Additional RBC comments on IPL
Inter Pipeline saga comes to an end although NGL assets might still be in play
Discipline nets a $350 million break fee. As previously noted, we positively view Pembina exercising discipline and walking away from the Inter Pipeline process on July 25, resulting in the company receiving a $350 million break fee following the termination of the arrangement agreement with Inter Pipeline. On the use of the proceeds, management commented that it is contemplating options that include funding growth, repaying debt, or repurchasing shares. Although Pembina has a normal course issuer bid, we think a material share repurchase is unlikely given the potential opportunities for new projects and/or asset acquisitions (with related funding requirements), particularly if BIP completes the acquisition of Inter Pipeline.

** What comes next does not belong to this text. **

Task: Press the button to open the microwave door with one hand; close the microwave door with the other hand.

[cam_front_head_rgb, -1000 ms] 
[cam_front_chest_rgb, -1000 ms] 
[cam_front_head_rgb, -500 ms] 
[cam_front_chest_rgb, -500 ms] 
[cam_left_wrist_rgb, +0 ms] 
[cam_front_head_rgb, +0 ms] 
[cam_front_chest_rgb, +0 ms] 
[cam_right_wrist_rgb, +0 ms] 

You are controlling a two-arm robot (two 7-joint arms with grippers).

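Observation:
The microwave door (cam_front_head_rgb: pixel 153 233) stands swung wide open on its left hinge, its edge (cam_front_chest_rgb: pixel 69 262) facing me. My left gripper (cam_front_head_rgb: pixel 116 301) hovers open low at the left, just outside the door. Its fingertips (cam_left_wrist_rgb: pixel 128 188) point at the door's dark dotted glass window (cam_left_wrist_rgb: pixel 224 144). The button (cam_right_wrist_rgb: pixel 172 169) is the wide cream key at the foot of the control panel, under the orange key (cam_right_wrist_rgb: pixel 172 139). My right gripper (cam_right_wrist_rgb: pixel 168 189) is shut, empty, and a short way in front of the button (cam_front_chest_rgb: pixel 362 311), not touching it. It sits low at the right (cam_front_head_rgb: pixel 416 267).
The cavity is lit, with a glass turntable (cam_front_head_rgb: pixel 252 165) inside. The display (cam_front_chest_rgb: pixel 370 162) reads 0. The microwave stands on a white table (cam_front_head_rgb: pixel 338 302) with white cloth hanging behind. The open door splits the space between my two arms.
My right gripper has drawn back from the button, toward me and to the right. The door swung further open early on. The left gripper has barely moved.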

We think Pembina remains a natural owner for certain Inter Pipeline assets. Between Pembina previously highlighting the “industrial logic” for the combination of “certain” Pembina and Inter Pipeline assets and Brookfield Infrastructure Partners (BIP) previously noting that it approached Inter Pipeline’s board with a proposal to split up the assets, as well as having expressed interest in “certain lower risk, lower return assets" (which we believe to refer primarily to the oil sands pipelines), we continue to think there is a strong possibility that some of Inter Pipeline’s assets could be put up for sale. Given the significant direct and indirect commodity exposure that comes with many of Inter Pipeline's assets (i.e., uncharacteristic of BIP’s strategy), we expect Pembina could take a hard look at some of the NGL assets, including the Heartland Petrochemical Complex, Redwater or Cochrane. We also highlight that with Pembina having recently completed due diligence on the assets through its process with Inter Pipeline, it may be in a position to move relatively quickly on a transaction, which may be attractive to BIP if it is looking to quickly reduce its risk/exposure.
Acquisitions remain a potential avenue for growth. Pembina noted its disappointment with the result of the Inter Pipeline process, but stated that it “continues to seek opportunities for growth through focused acquisitions”. While we think this comment was likely inspired to a degree by Inter Pipeline assets that may come up for sale, we also think Pembina remains active in evaluating other potential opportunities. Management further stated that there are no “imminent or specific targets”, but that “acquisitions have been part of Pembina's success story over many years and will continue to be”, and that it will “remain disciplined, prioritizing shareholder returns and [its] financial guardrails”.